Execution
Runner
The Runner orchestrates suite execution. Its constructor takes a RunnerOptions object with properties for the run ID, data directory, suite definition, step registry, log adapter, and more. Once configured, call run() to start execution.
const runner = new Runner({
id: 'run-001',
dataDirectory: './test-data',
suite: suiteDefinition,
stepRegistry: registry,
logAdapter: new LogAdapterConsole({ levelName: 'info' }),
maxParallelSteps: 20,
parallelExecution: true,
testMode: false
})
await runner.run()
Execution Modes
BitDiver supports two execution modes that determine how steps and testcases are iterated.
Batch Mode (default)
In batch mode the runner iterates steps first, then testcases per step. All testcases execute step 1 (in parallel), then all testcases execute step 2, and so on. This is the default mode and is best suited for parallel execution because all testcases at a given step level can run concurrently without inter-step dependencies.
Normal Mode
In normal mode the runner iterates testcases first, then steps within each testcase. Testcase 1 runs all of its steps sequentially, then testcase 2 runs all of its steps, and so on. This mode is useful when a testcase’s steps have sequential dependencies on each other.

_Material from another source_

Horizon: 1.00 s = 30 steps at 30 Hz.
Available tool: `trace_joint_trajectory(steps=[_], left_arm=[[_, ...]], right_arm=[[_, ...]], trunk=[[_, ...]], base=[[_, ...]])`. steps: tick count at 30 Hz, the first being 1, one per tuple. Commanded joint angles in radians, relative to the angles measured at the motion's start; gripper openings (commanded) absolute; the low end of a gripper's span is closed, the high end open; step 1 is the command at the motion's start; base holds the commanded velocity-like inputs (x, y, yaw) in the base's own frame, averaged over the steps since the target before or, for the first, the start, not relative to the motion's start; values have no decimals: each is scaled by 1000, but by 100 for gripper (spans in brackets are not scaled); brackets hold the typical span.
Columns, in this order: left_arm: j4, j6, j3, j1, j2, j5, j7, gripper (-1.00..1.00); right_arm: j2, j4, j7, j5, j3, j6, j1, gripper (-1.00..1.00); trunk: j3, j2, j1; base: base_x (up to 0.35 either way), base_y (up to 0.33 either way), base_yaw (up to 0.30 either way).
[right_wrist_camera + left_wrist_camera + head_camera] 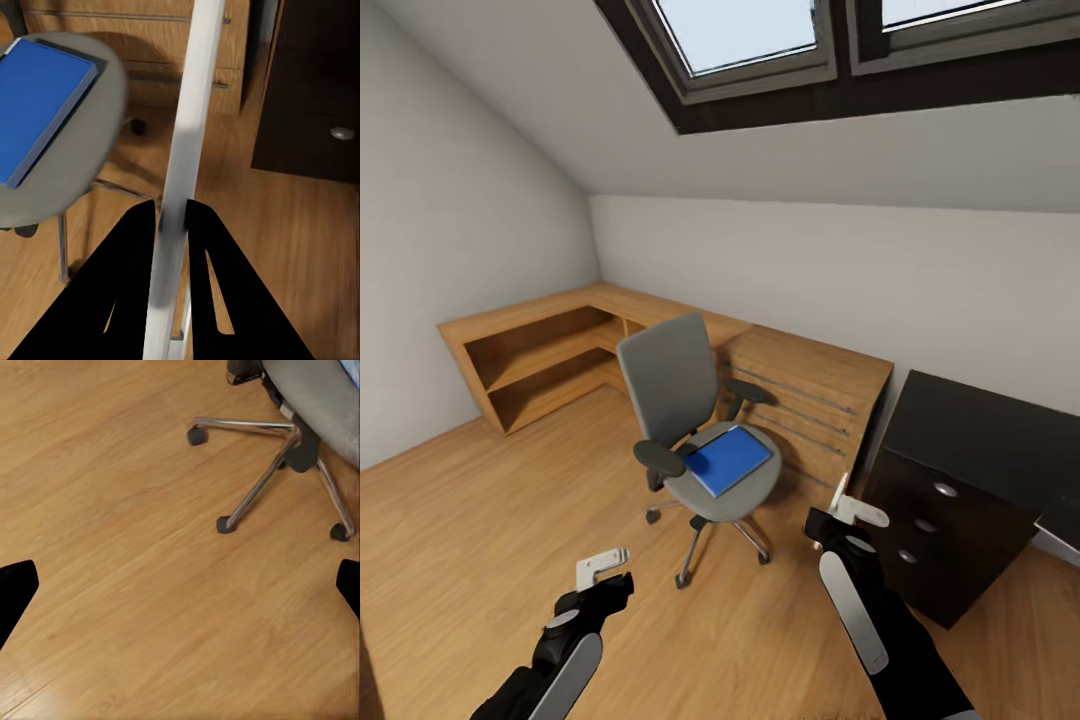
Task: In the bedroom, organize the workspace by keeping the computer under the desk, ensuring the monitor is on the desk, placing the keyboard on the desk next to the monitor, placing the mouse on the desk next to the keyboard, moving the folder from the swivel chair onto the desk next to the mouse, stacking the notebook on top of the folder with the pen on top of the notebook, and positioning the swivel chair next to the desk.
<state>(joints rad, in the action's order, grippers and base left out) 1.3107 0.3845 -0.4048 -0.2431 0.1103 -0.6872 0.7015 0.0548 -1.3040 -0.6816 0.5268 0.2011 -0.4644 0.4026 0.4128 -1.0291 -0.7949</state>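
Early going: the folder (727, 459) lies on the swivel chair (678, 385) seat, just left of the desk (980, 440). My right gripper (172, 217) pinches a thin pale booklet, likely the notebook (191, 112); left gripper (603, 570) spread, empty.

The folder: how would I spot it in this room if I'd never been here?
Start at the long light-wood shelving under the sloped ceiling. In front of it stands the grey swivel chair, and the folder lies flat on its seat. It is bright blue, the one vivid colour among wood, grey and black.
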Motion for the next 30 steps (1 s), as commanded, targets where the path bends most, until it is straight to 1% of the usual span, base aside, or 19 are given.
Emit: trace_joint_trajectory(steps=[1,4,6,7,8,10,11,12,13,14,18,20,21,22,23,24,26,28,30], left_arm=[[4,2,-5,-1,2,-7,8,100],[7,2,-9,-1,2,-7,9,100],[8,1,-18,-1,2,-7,9,100],[8,0,-32,-1,2,-7,9,100],[8,0,-41,-1,3,-6,9,100],[8,-2,-97,-1,4,-4,11,100],[8,-3,-121,-1,4,-4,12,100],[8,-3,-134,-1,4,-4,12,100],[8,-3,-161,-1,3,-3,14,100],[8,-4,-203,-1,3,-3,15,100],[9,-4,-224,-1,0,-3,16,100],[9,-4,-227,-1,0,-3,16,100],[9,-4,-264,-1,0,-1,19,100],[9,-4,-288,-1,0,0,22,100],[9,-4,-301,-1,-1,1,22,100],[10,-5,-325,-1,0,1,24,100],[18,-11,-353,-1,0,1,24,100],[66,-16,-391,-1,7,0,21,100],[85,-18,-413,-1,10,0,21,100]], right_arm=[[-2,-1,-7,7,1,-3,1,-100],[-10,-12,-7,7,1,-6,1,-100],[-35,-53,-7,9,0,-35,1,-100],[-54,-76,-6,12,-2,-61,1,-100],[-64,-87,-6,16,-4,-74,1,-100],[-116,-141,-5,67,-47,-137,1,-100],[-129,-152,-5,85,-62,-152,1,-100],[-134,-156,-4,92,-67,-159,1,-100],[-141,-162,-4,102,-75,-172,1,-100],[-150,-169,-4,115,-86,-186,1,-100],[-153,-171,-4,119,-90,-192,1,-100],[-152,-172,-4,119,-91,-192,1,-100],[-153,-172,-4,119,-93,-192,1,-100],[-154,-172,-4,119,-99,-192,1,-100],[-154,-172,-4,119,-101,-192,1,-100],[-154,-172,-4,119,-102,-192,1,-100],[-153,-172,-4,119,-103,-192,1,-100],[-153,-172,-4,119,-103,-192,1,-100],[-154,-172,-4,119,-108,-193,1,-100]], trunk=[[1,-1,0],[1,-1,0],[2,-1,0],[2,-1,0],[3,-1,0],[3,-1,0],[4,-1,0],[4,-1,0],[4,-1,0],[4,-1,0],[4,-1,0],[4,-1,0],[4,-1,0],[4,-1,0],[4,-1,0],[4,-1,0],[4,-1,0],[4,-1,0],[4,-1,0]], base=[[0,0,-268],[0,0,-268],[0,0,-266],[0,0,-259],[0,0,-256],[43,0,-192],[165,-5,-95],[196,-14,-76],[241,-39,-49],[295,-90,-16],[312,-111,-6],[320,-120,-1],[321,-111,0],[321,-88,0],[321,-38,0],[321,-16,0],[321,-8,0],[321,-2,0],[321,0,0]])
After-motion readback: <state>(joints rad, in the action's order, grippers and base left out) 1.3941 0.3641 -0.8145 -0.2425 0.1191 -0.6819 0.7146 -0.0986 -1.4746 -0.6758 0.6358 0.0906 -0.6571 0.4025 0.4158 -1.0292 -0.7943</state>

Set the execution mode via the executionMode property on the runner or in the suite definition.
Parallel Execution
The default concurrency limit is 20 testcases running in parallel. You can configure this globally via the maxParallelSteps option in RunnerOptions. Individual steps can also override the global limit by setting their own maxParallelSteps property, which is useful when a particular step interacts with a resource that has its own concurrency constraints.

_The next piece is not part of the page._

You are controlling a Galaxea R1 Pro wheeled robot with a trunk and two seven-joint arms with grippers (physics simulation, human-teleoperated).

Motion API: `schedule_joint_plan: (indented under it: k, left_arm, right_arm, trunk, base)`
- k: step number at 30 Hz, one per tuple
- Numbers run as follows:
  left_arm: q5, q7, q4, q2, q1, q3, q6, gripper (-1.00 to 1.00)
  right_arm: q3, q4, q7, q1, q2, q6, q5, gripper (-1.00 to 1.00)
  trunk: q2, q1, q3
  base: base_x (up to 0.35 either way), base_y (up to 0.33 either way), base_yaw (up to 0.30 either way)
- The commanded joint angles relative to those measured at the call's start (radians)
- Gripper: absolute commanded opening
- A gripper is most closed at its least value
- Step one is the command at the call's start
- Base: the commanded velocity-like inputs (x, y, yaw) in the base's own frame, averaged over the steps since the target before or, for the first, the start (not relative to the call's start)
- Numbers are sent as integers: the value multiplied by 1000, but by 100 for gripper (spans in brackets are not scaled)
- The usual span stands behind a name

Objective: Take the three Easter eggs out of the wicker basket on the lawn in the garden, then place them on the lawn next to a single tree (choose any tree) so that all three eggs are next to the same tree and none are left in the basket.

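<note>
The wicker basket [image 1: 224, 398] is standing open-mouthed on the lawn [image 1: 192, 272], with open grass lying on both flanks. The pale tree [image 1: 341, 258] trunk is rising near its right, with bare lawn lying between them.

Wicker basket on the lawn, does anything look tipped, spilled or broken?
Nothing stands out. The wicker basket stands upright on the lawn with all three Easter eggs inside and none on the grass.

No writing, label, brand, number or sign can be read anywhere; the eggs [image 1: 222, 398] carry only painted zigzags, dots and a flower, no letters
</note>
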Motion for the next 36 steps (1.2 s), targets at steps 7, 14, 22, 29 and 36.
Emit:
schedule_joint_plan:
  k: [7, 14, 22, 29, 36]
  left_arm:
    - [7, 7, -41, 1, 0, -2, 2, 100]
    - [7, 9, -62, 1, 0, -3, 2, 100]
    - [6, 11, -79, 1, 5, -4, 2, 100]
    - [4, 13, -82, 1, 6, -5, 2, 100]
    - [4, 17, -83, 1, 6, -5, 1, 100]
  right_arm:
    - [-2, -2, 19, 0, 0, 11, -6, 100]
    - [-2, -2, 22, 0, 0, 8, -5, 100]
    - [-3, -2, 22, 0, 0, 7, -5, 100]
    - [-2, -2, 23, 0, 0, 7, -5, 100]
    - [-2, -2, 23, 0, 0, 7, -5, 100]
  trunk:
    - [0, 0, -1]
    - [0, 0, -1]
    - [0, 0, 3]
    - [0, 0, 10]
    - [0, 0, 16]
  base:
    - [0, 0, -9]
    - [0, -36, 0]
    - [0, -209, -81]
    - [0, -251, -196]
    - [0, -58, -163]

Under the hood, the custom pAll() function manages concurrent promise execution, ensuring that no more than the configured number of testcases are processed simultaneously for a given step.
Progress Reporting
BitDiver includes built-in progress meters that display execution progress in the console. The available implementations are:
ProgressBarConsoleBatch— Simple console progress bar showing step and testcase completion.ProgressBarConsoleLogBatch— Console progress bar combined with inline log output.ProgressBarConsoleLogBatchJson— JSON-formatted progress output, ideal for machine-readable CI pipelines.
Assign a progress bar instance to the runner before calling run() to enable progress reporting during execution.
Suite Builder
For declarative suite creation from YAML or JSON configuration files, use createSuiteFromConfig. The configuration divides a suite into three phases:
- setup — Steps that run sequentially at the beginning (e.g., environment initialization, database clearing).

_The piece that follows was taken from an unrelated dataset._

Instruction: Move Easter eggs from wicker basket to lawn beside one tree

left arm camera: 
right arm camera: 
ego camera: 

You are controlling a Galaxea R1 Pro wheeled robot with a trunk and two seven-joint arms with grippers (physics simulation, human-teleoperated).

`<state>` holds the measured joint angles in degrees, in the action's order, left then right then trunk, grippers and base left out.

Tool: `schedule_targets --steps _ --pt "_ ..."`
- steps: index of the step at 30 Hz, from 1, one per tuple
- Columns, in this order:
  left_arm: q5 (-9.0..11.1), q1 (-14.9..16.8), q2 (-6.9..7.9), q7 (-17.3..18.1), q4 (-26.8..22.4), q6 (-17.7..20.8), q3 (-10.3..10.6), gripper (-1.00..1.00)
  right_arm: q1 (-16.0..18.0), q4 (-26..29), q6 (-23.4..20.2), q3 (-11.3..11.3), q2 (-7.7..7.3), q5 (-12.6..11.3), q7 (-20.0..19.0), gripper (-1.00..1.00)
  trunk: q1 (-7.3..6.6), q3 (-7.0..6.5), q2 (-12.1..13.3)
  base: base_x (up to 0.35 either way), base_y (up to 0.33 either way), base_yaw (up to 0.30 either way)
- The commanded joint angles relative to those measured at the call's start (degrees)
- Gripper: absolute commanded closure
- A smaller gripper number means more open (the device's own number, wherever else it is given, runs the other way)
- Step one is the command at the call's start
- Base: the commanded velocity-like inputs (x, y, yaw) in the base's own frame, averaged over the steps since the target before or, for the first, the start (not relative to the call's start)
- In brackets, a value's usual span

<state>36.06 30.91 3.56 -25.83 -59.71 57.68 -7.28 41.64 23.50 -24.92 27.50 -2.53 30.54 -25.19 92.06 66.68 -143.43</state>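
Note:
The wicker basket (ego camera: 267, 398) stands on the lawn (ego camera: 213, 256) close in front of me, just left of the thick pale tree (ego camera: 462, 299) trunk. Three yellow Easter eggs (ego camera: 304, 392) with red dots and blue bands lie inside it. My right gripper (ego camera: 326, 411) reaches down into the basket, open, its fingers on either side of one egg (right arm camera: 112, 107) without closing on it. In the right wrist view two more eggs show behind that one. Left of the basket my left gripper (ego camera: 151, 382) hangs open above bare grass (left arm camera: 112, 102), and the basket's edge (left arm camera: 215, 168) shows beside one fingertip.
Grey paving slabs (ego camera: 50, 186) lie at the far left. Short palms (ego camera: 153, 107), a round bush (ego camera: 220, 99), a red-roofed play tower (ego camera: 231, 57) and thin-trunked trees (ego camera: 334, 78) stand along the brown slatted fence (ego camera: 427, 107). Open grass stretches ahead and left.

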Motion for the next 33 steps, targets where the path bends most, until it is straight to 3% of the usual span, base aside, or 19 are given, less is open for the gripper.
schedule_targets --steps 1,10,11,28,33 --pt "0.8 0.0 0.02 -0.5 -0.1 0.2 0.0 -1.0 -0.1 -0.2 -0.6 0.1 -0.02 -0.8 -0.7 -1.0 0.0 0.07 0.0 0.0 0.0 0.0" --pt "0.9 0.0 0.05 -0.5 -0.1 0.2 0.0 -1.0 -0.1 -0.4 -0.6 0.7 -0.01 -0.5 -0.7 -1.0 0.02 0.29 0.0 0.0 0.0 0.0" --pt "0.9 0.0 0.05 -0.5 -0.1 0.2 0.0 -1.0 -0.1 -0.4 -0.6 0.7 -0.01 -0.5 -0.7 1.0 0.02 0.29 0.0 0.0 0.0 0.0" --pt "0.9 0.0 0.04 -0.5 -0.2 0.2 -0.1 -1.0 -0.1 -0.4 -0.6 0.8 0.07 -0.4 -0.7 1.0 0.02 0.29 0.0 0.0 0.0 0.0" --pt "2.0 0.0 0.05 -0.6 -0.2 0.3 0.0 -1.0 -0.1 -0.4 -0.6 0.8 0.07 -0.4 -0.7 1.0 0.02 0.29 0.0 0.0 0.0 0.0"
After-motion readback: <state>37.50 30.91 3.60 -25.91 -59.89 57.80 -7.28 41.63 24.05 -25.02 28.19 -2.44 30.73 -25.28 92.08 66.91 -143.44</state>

- timed — Steps that are auto-scanned from testcase data and run during the main execution phase.
- teardown — Steps that run sequentially at the end (e.g., result export, validation).
suiteTypes:
TEST_FIX:
setup: [SetupEnv, ClearDB]
timed: auto
teardown: [ExportResults, CheckResults]
timedStepMapping:
kafka: SendKafkaTime
http: SendHttpTime
When timed is set to auto, the suite builder scans each testcase’s data for keys that match entries in timedStepMapping and automatically includes the corresponding step classes. This keeps the configuration concise while allowing testcase data to drive which timed steps are included.
Test Mode
When testMode: true is set in the runner options, StepTimed instances skip their configured delays. This is useful for dry-runs and CI environments where you want to validate the full execution flow without waiting for real timing intervals. All other step behavior remains unchanged, so test mode gives you a fast, faithful representation of the suite’s execution path.